[INFORMATION SUPPLIED]:
*****

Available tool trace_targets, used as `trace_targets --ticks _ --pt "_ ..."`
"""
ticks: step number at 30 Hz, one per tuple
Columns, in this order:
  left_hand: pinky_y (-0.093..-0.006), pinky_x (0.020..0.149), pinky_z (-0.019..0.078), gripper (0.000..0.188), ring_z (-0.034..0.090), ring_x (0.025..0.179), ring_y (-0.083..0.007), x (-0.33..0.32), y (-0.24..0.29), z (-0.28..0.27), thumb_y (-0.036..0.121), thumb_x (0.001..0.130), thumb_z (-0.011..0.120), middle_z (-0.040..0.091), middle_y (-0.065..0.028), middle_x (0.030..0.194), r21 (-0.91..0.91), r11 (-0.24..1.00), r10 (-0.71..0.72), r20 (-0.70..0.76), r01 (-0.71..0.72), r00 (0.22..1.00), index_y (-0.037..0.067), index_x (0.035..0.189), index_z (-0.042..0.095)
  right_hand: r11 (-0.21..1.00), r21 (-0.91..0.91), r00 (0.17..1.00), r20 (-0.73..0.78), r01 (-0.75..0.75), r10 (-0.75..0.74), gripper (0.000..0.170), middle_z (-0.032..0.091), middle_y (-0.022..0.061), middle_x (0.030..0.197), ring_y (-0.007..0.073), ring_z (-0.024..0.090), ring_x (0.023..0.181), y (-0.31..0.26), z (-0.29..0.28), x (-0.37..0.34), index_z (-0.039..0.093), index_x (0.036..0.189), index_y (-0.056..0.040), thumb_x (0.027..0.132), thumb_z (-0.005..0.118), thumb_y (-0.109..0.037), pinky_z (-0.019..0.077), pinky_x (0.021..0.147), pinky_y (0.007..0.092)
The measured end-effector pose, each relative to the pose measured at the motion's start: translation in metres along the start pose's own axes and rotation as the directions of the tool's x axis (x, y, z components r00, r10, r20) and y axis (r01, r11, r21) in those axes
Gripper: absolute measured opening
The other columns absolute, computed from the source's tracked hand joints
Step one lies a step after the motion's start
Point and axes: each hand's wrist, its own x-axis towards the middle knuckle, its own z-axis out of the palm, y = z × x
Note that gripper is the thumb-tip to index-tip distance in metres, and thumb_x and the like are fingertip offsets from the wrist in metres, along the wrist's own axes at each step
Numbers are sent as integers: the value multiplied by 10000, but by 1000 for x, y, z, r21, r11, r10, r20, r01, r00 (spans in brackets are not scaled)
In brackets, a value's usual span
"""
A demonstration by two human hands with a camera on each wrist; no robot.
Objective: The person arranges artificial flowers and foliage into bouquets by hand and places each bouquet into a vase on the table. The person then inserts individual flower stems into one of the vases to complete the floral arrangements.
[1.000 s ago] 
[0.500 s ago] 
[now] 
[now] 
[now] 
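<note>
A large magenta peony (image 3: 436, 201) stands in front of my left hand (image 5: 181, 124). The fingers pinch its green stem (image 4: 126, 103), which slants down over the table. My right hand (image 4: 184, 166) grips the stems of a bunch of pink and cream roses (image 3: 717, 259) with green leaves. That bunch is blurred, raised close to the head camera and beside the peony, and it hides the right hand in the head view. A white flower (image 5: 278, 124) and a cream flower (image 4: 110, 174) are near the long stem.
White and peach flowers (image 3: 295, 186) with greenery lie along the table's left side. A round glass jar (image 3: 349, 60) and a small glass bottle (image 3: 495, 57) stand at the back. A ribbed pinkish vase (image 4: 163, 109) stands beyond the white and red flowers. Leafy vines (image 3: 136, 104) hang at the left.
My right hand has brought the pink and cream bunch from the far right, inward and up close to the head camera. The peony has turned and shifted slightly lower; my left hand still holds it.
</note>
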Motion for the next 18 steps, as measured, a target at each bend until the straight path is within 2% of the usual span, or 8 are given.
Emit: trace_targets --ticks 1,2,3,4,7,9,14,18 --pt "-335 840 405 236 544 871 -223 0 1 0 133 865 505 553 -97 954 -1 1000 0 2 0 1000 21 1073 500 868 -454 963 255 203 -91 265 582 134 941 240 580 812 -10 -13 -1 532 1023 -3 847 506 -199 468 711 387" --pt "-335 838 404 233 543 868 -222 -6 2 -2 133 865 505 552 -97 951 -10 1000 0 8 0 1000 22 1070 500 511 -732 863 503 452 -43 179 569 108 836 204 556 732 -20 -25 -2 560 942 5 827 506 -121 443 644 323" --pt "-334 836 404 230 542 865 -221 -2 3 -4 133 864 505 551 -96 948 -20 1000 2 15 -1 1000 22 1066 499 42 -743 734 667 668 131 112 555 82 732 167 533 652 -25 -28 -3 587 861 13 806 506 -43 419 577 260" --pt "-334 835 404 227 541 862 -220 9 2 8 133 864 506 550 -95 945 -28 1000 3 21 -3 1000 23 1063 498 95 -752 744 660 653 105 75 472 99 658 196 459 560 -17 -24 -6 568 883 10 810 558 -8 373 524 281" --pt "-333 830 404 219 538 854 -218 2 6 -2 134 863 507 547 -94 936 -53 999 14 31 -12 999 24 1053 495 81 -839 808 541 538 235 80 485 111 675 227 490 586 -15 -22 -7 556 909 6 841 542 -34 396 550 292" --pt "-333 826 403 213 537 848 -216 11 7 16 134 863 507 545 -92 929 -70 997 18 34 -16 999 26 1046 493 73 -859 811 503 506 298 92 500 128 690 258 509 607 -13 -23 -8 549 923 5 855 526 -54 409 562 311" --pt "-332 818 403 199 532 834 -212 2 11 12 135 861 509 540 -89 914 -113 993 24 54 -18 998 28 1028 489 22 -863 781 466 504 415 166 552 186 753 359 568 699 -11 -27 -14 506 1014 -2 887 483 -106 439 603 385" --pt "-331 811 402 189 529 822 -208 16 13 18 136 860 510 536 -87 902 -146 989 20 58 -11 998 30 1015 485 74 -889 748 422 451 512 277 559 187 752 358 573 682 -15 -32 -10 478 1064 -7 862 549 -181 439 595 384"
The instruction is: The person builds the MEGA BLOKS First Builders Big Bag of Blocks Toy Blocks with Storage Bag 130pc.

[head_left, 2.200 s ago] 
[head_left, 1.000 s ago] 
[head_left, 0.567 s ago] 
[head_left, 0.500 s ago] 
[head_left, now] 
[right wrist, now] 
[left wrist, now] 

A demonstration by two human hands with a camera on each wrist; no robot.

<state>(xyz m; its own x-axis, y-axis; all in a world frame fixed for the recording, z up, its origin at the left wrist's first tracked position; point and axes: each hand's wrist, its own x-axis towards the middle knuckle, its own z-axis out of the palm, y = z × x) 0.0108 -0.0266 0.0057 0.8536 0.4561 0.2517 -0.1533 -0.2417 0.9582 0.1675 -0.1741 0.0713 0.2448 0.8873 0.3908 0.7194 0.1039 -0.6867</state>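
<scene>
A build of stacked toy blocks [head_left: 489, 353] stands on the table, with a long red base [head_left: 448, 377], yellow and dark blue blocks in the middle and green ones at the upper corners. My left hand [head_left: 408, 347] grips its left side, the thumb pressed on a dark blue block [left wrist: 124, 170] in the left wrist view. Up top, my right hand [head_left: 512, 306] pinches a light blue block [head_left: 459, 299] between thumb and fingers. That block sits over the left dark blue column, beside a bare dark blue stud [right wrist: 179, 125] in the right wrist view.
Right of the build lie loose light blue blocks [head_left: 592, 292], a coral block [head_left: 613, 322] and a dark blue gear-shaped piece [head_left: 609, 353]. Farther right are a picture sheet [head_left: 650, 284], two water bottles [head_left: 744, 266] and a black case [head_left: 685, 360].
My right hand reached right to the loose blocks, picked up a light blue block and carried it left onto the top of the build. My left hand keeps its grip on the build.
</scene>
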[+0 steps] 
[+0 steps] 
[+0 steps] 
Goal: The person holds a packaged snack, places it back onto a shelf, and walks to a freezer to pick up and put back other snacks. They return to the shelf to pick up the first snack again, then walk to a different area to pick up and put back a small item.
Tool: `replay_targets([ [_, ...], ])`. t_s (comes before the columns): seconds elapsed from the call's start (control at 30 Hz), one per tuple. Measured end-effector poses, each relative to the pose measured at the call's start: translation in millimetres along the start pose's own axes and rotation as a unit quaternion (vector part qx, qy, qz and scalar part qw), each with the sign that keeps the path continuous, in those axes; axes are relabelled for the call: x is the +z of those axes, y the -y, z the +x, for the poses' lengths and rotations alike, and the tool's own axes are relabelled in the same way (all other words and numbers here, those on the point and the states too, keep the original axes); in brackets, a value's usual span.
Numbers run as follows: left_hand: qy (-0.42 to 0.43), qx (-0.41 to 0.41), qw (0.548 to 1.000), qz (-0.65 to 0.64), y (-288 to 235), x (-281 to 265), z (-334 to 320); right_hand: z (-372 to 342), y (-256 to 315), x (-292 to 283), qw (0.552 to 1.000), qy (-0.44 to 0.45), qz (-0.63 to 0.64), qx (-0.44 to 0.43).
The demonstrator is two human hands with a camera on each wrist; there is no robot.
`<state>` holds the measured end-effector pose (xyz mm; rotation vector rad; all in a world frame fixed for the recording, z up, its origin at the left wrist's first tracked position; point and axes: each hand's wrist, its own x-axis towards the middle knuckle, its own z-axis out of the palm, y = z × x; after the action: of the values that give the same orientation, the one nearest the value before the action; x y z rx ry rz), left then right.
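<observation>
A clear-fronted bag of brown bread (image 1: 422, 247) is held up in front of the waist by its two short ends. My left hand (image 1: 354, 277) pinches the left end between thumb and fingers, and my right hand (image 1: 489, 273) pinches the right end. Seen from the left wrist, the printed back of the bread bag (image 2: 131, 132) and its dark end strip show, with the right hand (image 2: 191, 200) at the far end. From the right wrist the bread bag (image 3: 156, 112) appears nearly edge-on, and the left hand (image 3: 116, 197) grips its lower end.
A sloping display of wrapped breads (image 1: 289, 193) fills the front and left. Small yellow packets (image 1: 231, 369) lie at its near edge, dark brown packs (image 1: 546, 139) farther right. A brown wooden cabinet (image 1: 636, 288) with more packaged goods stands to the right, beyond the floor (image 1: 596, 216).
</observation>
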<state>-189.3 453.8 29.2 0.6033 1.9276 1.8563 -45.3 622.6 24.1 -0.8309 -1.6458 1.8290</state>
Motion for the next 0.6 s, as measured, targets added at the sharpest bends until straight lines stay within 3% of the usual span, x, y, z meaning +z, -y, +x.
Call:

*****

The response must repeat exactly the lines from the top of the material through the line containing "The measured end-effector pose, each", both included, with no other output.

[TASK ANSWER]:
Available tool trace_targets, used as `trace_targets --ticks _ --pt "_ ..."`
"""
ticks: step number at 30 Hz, one per tuple
Columns, in this order:
  left_hand: pinky_y (-0.093..-0.006), pinky_x (0.020..0.149), pinky_z (-0.019..0.078), gripper (0.000..0.188), ring_z (-0.034..0.090), ring_x (0.025..0.179), ring_y (-0.083..0.007), x (-0.33..0.32), y (-0.24..0.29), z (-0.28..0.27), thumb_y (-0.036..0.121), thumb_x (0.001..0.130), thumb_z (-0.011..0.120), middle_z (-0.040..0.091), middle_y (-0.065..0.028), middle_x (0.030..0.194), r21 (-0.91..0.91), r11 (-0.24..1.00), r10 (-0.71..0.72), r20 (-0.70..0.76), r01 (-0.71..0.72), r00 (0.22..1.00), index_y (-0.037..0.067), index_x (0.035..0.189), index_z (-0.042..0.095)
  right_hand: r11 (-0.21..1.00), r21 (-0.91..0.91), r00 (0.17..1.00), r20 (-0.73..0.78), r01 (-0.75..0.75), r10 (-0.75..0.74), gripper (0.000..0.170), middle_z (-0.032..0.091), middle_y (-0.022..0.061), middle_x (0.030..0.197), ring_y (-0.007..0.073), ring_z (-0.024..0.090), ring_x (0.023..0.181), y (-0.31..0.26), z (-0.29..0.28), x (-0.37..0.34), index_z (-0.039..0.093), index_x (0.036..0.189), index_y (-0.056..0.040), thumb_x (0.027..0.132), thumb_z (-0.005..0.118), thumb_y (-0.109..0.037), pinky_z (-0.019..0.077), pinky_x (0.021..0.147), pinky_y (0.007..0.092)
The measured end-effector pose, each relative to the pose measured at the motion's start: translation in metres along the start pose's own axes and rotation as the directions of the tool's x axis (x, y, z components r00, r10, r20) and y axis (r01, r11, r21) in those axes

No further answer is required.